Ted Faber faber at ISI.EDU
Fri Apr 23 17:50:48 PDT 2004


On Fri, Apr 23, 2004 at 07:45:19PM -0400, David P. Reed wrote:
> Cannara's basic idea occurs to many sophomores - that packet errors should 
> cause the source to send with a *larger* window (that's why he keeps saying 
> it is bad to "back off" when a packet is lost).  It's a strange idea that 
> is based on a theory that keeping the network buffers as full as possible 
> is a "good thing" for goodput - despite the fact that it pessimizes 
> end-to-end latency due to queueing delay, thus increasing the effective 
> delay through the control loop.   The end-to-end performance might go up if 
> you have errors but absolutely no congestion.  But if you have congestion, 
> too, you don't get much value out of filling up the congested path - the 
> path is already delivering all it can.

What you said is true, but I'd like to add another point.

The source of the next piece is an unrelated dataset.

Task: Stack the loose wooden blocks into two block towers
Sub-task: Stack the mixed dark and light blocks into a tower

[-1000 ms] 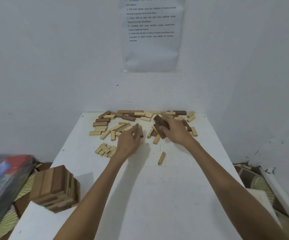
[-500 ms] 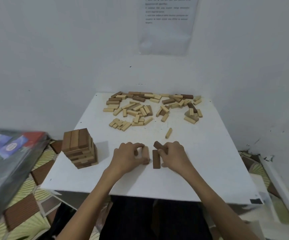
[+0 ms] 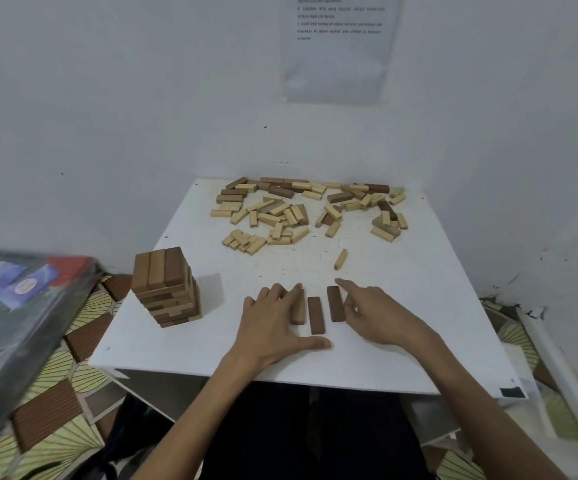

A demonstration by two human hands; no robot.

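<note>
Matt wooden blocks (image 3: 316, 315), speckled white table (image 3: 401, 306), glossy paper sheet (image 3: 339, 50)

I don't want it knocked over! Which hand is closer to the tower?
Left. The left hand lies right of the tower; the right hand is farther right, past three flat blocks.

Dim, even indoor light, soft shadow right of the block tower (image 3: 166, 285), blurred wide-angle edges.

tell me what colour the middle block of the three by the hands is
Dark brown: the middle block shows it plainly in the head view.
</note>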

IMHO, another compelling reason to behave conservatively here (slowing
down when a source infers congestion, and inferring congestion
conservatively) is that if an endpoint pours more data into a congested
network, every other user of that flow's bottleneck resouce faces
collapse with the abuser.  If people want to design systems that react
incorrectly to congestion and damage only their own throughput, I'm
amused at best, but basically uninterested.  Systems that are prone to
guessing wrong or behaving intemperately and disrupting the service of
well-behaved users get my attention.

Congestion control design is largely about building a system that
aggressively uses resources on behalf of of an individual source while
keeping the system as a whole in a safe and productive state.  When the
information one is using to operate such a system is necessarily
incomplete, outdated, or both, it behooves one to proceed conservatively.